§ **INSTRUCTIONS FOR THE TASK**
A verbatim copy of the data below is the required output.

RECORDS TO USE Block Start

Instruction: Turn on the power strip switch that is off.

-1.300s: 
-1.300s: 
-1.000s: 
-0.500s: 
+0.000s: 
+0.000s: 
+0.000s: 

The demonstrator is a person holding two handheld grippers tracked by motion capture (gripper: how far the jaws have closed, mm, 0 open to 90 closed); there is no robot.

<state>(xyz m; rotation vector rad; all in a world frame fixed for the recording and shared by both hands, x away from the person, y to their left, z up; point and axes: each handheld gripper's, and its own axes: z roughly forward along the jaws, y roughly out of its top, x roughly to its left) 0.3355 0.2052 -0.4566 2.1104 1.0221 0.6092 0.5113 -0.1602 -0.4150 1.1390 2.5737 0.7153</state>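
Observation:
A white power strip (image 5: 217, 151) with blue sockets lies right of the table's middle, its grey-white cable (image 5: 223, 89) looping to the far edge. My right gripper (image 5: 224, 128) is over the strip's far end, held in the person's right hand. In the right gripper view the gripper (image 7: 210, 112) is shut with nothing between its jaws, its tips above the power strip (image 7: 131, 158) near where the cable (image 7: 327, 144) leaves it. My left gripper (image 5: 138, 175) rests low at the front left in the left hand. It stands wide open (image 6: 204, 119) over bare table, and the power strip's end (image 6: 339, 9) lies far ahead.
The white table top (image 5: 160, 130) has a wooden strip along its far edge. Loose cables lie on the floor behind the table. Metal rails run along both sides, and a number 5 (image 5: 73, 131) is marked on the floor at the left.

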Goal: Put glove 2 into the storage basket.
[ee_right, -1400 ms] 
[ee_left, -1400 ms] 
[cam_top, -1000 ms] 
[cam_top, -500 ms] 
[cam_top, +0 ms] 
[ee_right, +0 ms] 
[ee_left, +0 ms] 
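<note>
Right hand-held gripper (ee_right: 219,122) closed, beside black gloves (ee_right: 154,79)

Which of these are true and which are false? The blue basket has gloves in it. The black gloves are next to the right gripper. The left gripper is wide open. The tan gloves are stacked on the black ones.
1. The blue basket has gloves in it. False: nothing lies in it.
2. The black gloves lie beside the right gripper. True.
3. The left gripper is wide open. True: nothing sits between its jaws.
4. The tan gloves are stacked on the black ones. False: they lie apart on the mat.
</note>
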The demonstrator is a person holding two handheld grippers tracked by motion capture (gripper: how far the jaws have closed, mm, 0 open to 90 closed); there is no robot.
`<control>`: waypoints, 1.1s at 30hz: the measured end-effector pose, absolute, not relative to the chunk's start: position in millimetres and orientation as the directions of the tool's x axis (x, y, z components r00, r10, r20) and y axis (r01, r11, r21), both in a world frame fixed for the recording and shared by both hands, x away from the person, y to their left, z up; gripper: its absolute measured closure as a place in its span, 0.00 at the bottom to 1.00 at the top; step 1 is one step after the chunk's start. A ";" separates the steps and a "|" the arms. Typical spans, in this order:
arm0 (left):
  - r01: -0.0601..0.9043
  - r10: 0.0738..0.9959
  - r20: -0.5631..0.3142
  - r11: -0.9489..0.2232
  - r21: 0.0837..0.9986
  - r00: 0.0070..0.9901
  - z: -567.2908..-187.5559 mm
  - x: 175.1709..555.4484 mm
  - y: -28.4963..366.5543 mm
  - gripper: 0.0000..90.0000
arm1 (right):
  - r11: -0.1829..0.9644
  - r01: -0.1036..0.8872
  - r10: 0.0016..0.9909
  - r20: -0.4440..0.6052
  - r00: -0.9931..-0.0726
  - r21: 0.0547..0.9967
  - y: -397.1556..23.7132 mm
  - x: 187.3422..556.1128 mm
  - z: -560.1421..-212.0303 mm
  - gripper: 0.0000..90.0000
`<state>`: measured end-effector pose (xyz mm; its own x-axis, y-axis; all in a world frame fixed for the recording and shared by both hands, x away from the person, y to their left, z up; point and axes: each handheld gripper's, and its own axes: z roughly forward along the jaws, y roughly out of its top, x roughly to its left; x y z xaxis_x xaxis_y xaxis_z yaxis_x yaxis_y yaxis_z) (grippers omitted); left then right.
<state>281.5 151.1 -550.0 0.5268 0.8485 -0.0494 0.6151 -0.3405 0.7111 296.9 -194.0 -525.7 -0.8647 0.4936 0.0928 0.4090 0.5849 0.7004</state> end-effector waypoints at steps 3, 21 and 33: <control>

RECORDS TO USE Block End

§ **SOLVED PROBLEM**
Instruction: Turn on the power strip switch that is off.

-1.300s: 
-1.300s: 
-1.000s: 
-0.500s: 
+0.000s: 
+0.000s: 
+0.000s: 

The demonstrator is a person holding two handheld grippers tracked by motion capture (gripper: how far the jaws have closed, mm, 0 open to 90 closed); there is no robot.

<state>(xyz m; rotation vector rad; all in a world frame fixed for the recording and shared by both hands, x away from the person, y to their left, z up; point and axes: each handheld gripper's, and its own axes: z roughly forward along the jaws, y roughly out of its top, x roughly to its left) 0.3355 0.2052 -0.4566 2.1104 1.0221 0.6092 0.5113 -0.1602 -0.4150 1.1390 2.5737 0.7153</state>
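Observation:
A white power strip (image 5: 217, 151) with blue sockets lies right of the table's middle, its grey-white cable (image 5: 223, 89) looping to the far edge. My right gripper (image 5: 224, 128) is over the strip's far end, held in the person's right hand. In the right gripper view the gripper (image 7: 210, 112) is shut with nothing between its jaws, its tips above the power strip (image 7: 131, 158) near where the cable (image 7: 327, 144) leaves it. My left gripper (image 5: 138, 175) rests low at the front left in the left hand. It stands wide open (image 6: 204, 119) over bare table, and the power strip's end (image 6: 339, 9) lies far ahead.
The white table top (image 5: 160, 130) has a wooden strip along its far edge. Loose cables lie on the floor behind the table. Metal rails run along both sides, and a number 5 (image 5: 73, 131) is marked on the floor at the left.
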
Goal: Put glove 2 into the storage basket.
[ee_right, -1400 ms] 
[ee_left, -1400 ms] 
[cam_top, -1000 ms] 
[cam_top, -500 ms] 
[cam_top, +0 ms] 
[ee_right, +0 ms] 
[ee_left, +0 ms] 
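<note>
Right hand-held gripper (ee_right: 219,122) closed, beside black gloves (ee_right: 154,79)

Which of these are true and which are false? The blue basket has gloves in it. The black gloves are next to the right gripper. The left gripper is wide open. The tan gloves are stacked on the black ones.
1. The blue basket has gloves in it. False: nothing lies in it.
2. The black gloves lie beside the right gripper. True.
3. The left gripper is wide open. True: nothing sits between its jaws.
4. The tan gloves are stacked on the black ones. False: they lie apart on the mat.
</note>
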The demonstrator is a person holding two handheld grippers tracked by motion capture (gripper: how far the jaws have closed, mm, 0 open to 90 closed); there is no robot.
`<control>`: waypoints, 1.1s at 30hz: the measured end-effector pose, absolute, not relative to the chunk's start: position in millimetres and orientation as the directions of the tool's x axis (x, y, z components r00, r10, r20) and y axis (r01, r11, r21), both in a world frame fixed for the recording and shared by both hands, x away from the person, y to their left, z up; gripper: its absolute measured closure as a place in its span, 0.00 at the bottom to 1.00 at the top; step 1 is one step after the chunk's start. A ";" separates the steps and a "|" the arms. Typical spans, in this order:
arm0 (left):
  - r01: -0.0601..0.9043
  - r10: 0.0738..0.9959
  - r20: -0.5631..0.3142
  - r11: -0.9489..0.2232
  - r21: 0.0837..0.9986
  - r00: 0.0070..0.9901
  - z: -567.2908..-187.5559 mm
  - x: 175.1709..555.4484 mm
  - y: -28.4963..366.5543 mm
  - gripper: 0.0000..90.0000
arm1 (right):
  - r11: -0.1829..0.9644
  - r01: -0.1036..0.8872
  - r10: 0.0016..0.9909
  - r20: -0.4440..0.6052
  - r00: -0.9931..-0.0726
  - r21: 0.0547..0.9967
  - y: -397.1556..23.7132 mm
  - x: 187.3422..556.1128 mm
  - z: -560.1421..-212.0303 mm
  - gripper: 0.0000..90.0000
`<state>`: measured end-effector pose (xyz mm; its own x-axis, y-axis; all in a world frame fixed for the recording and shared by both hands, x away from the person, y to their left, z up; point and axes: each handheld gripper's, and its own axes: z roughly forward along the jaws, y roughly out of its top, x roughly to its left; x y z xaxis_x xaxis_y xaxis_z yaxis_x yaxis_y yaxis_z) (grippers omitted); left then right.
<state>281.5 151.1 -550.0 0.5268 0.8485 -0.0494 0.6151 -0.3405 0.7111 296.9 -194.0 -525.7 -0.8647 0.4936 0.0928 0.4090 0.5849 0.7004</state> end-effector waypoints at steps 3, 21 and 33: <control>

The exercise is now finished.